Детали, собранные в узоры вселенной, работали, как хмель. Пьянили без отказа. И нынешней Лете не нужно загонять себя в состояние сосредоточенности, чтоб увидеть и опьянеть. Теперь оно всегда с ней, будто вошла в цветную воду и была там, в ней, частью ее. Часть, состоящая из частей.
Грусть о том, что Дзига не появился, была такой же частью вселенной, и тоже радовала. Раньше Лете казалось странным, что грусть может радовать, но так оно и было. И нет в этом тоскливого сладострастия, упивания тоской, нет-нет, просто состояние начинало свою песню, особую. И Лета слушала.

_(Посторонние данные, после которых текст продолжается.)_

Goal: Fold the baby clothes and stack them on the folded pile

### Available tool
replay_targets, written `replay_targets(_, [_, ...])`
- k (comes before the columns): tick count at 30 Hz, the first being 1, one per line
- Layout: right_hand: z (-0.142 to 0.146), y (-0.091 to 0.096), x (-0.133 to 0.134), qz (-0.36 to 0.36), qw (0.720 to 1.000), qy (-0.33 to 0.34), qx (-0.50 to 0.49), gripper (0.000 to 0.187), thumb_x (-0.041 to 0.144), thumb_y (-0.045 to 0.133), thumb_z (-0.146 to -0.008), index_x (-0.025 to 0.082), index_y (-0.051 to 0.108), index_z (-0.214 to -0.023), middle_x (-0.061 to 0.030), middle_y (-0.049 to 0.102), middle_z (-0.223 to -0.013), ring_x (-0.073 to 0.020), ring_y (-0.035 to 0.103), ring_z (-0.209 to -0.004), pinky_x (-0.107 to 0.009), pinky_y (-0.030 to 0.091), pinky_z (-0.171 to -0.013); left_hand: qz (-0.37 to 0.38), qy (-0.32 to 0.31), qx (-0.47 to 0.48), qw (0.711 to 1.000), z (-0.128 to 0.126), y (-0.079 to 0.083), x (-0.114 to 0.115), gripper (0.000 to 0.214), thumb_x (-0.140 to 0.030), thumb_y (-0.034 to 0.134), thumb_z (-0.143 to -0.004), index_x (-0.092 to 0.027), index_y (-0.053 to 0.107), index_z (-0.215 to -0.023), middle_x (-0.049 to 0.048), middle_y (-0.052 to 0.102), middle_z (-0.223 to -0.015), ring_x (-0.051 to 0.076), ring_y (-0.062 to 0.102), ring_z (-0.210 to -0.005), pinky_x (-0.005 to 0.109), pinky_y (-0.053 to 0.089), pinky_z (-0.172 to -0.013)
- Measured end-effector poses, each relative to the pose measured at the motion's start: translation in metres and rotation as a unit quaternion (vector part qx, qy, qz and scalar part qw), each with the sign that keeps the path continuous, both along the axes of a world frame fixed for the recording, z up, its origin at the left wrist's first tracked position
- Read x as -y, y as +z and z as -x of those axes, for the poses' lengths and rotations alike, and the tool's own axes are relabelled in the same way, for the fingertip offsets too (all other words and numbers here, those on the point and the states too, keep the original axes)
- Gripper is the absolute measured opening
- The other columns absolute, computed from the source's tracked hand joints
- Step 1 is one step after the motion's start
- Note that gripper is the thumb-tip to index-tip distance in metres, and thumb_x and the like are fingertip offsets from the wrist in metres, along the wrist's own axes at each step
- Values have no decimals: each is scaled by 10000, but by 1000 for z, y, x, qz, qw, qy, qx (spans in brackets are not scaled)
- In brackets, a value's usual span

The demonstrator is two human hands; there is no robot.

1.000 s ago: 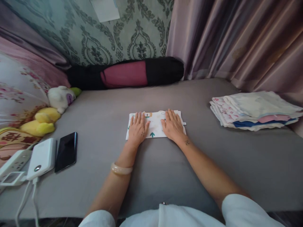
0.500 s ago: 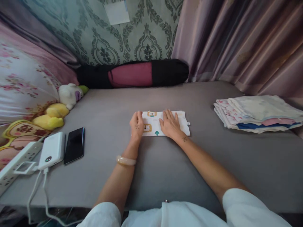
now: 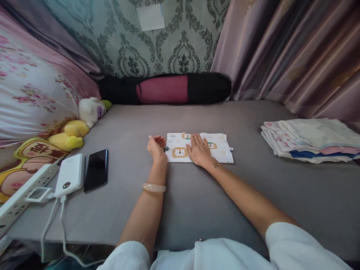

Слушала и себя тоже. Почему, например, яркие посторонние восторги от общения с мирозданием временами ее раздражали? Что же ты, Лета, сама входишь в мир, как в воду, и не даешь входить другим? Ты хорошо, а не ты — раздражающе? Разницу поняла или казалось, что поняла, довольно быстро. Мир не нуждался в восторге. Сосредоточенность, как часть общения с ним, не имела ничего общего с дежурным восторганием, подобным обязательному хоровому пению за праздничным столом. Но тут же Лета понимала — нестройное пение как способ разворачивания души — имеет право быть, это полноценная часть того же огромного мира, и не ей, Лете, судить, что правильно, а что нет. Ей можно лишь выбирать для себя свои собственные правильные вещи, которые составляют ее диалог с мирозданием. Не мешая просто жить. Ведь все, что говорила она себе сейчас, глядя на проплывающие мимо зеленые деревья и белые домики, на переезд со старым полосатым шлагбаумом, и цеха полузаброшенного завода, все это переплетено с обычной ее жизнью, в которой она убиралась в квартире, работала, готовила еду и переживала за близких, которые переживали за нее. Печалилась, если случалось печальное, сердилась, если к тому находились поводы. Не была Лета неким аскетом, скупым на слова, отшельником, удалившимся от мира. Могла и поболтать, о пустяках. Но все время держала в голове то, что делает это по собственной воле. Решив, наконец, стать свободной, насколько это возможно. А, наверное, с точки зрения окружающих все же получалась — аскет и слегка ненормальная. Да и ладно.